Publication of the newly sequenced genome of the Amborella plant has shed new light on a major event in the history of life on Earth -- the origin of all major food crops and all other flowering plants. The research addresses the question of why flowers suddenly proliferated on Earth millions of years ago.
A paper by the Amborella Genome Sequencing Project, which includes Penn State scientists and students, was published by the journal Science in the Dec. 20 issue. The paper is among three on different research areas related to the Amborella genome that appear in the issue, along with a "Perspective" commentary by the journal.
Claude dePamphilis, professor of biology at Penn State, the overall principal investigator for the project and the corresponding author for the paper, is the only scientist who is a coauthor of all three papers.
Amborella (Amborella trichopoda) is unique as the sole survivor of an ancient evolutionary lineage that traces back to the last common ancestor of all flowering plants. The plant is a small tree found only on the main island of New Caledonia in the South Pacific. An effort to decipher the Amborella genome -- led by scientists at Penn State, the University at Buffalo, the University of Florida, the University of Georgia and the University of California-Riverside -- is uncovering evidence for the evolutionary processes that paved the way for the amazing diversity of the more than 300,000 flowering plant species on Earth today.
This unique heritage gives Amborella a special role in the study of flowering plants. The scientists who sequenced the Amborella genome said it provides conclusive evidence that the ancestor of all flowering plants, including Amborella, evolved following a "genome doubling event" that occurred about 200 million years ago. Some duplicated genes were lost over time but others took on new functions, including contributions to the development of floral organs.
"Genome doubling may offer an explanation for the apparently abrupt proliferation of new species of flowering plants in fossil records dating to the Cretaceous period," dePamphilis said. "Generations of scientists have worked to solve this puzzle, known as Darwin's "abominable mystery."
Comparative analyses of the Amborella genome already are providing scientists with a new perspective on the genetic origins of important traits in all flowering plants -- including all major food-crop species.
Joshua Der, a research associate in the dePamphilis lab and the project manager of Amborella Genome Project, said "We estimate that at least 14,000 protein-coding genes existed in the last common ancestor of all flowering plants. Many of these genes are unique to flowering plants, and many are known to be important for producing the flower as well as other structures and other processes specific to flowering plants."
The scientists indicated that this research provides the first global insight into how flowering plants are genetically different from all other plants on Earth, and it gives new clues about how seed plants are genetically different from non-seed plants.
In addition to its usefulness in studies of the evolution of flowering plants, the Amborella genome sequence offers insights into the history and conservation of Amborella populations. There are only 18 known populations of this special angiosperm in the mountainous regions of New Caledonia. The complete genome sequence of Amborella has been deposited in Genbank -- the U.S. National Institutes of Health database of publicly available gene sequences -- and also is available in the Amborella Genome Database (www.Amborella.org).

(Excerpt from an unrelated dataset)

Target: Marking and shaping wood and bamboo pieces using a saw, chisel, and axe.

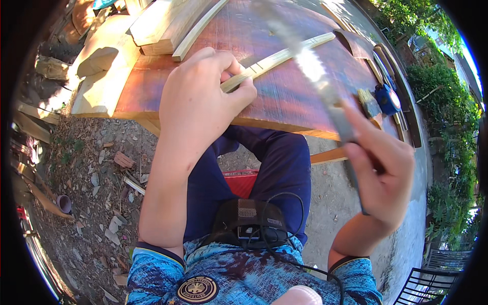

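My left hand (201, 94) pinches the near end of a thin, pale wooden strip (277, 58) between thumb and fingers. Short dark lines cross the strip just beyond my fingertips, and its far end points away to the right over the table. On the right, my right hand (384, 170) is closed round the lower part of a long flat metal blade (312, 66). The blade slants up and away to the left, passing in front of the strip in the picture. Motion and glare smear it, so its edge and exact kind cannot be made out.
Both hands are over a reddish-brown wooden table (198, 109). Thick timber pieces (162, 28) lie at its far left. A blue tape measure (388, 99) and a brush-like tool (368, 103) rest near the right edge. Wood scraps and stones litter the ground at left.
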Demonstrator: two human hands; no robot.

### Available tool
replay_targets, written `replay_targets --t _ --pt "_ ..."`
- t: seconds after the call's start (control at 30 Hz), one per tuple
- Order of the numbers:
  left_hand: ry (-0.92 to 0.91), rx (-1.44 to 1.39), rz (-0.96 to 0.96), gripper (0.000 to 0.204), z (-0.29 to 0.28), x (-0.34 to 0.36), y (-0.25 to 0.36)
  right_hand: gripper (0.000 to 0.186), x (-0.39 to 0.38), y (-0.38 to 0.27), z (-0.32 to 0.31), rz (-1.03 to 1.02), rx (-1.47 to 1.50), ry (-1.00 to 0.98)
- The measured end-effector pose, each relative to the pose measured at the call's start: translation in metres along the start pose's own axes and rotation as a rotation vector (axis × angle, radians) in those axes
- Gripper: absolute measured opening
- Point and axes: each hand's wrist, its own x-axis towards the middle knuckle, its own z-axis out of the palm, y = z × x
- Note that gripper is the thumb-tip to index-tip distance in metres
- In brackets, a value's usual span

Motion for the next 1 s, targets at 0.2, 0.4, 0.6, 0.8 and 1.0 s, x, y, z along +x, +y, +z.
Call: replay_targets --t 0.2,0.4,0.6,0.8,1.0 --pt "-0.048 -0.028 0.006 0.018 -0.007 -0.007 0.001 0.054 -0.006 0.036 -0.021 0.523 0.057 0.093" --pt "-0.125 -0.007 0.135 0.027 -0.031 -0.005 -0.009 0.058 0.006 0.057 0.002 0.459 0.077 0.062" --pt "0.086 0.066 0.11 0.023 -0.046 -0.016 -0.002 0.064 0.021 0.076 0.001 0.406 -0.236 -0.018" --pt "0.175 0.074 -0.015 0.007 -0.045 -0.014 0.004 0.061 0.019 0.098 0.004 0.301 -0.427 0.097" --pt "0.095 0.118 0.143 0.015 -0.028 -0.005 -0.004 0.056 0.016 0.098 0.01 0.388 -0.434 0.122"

In addition to dePamphilis and Der, Penn State faculty members who participated in the research include Hong Ma, professor of biology and a co-principal investigator of the project, who performed studies of the evolution of gene families; Stephan C. Schuster, professor of biochemistry and molecular biology, in whose lab the Amborella genome and transcriptome sequencing were performed; Naomi Altman, professor of statistics, who contributed statistical analyses; and Michael Axtell, associate professor, biology, who performed analyses to annotate and study the small RNA genes in Amborella, revealing new information about some common and also very unusual microRNAs.
Other Penn State contributors to the research include Yuannian Jiao, who earned his doctorate degree in plant biology and was a postdoctoral associate in dePamphilis lab before moving recently to a postdoctoral position at the University of Georgia; graduate students Eric Wafula and Saima Shahid; undergraduate student Nina P. Farrell; technicians Paula Ralph, Lynn Tomsho and Riva A. Bruenn; and Hongzhi Kong, who was a postdoctoral associate in the Ma and dePamphilis labs before becoming a professor at the Chinese Academy of Sciences in Beijing.
In addition to researchers at Penn State, the paper's authors include scientists from the University at Buffalo, the University of Florida, the University of Georgia and the University of California-Riverside, and from other universities in the United States, Canada, Mexico, China, Korea, Taiwan, Singapore, Germany, Italy, Denmark, France and New Caledonia in the South Pacific.
The National Science Foundation's Plant Genome Research Program funded this work.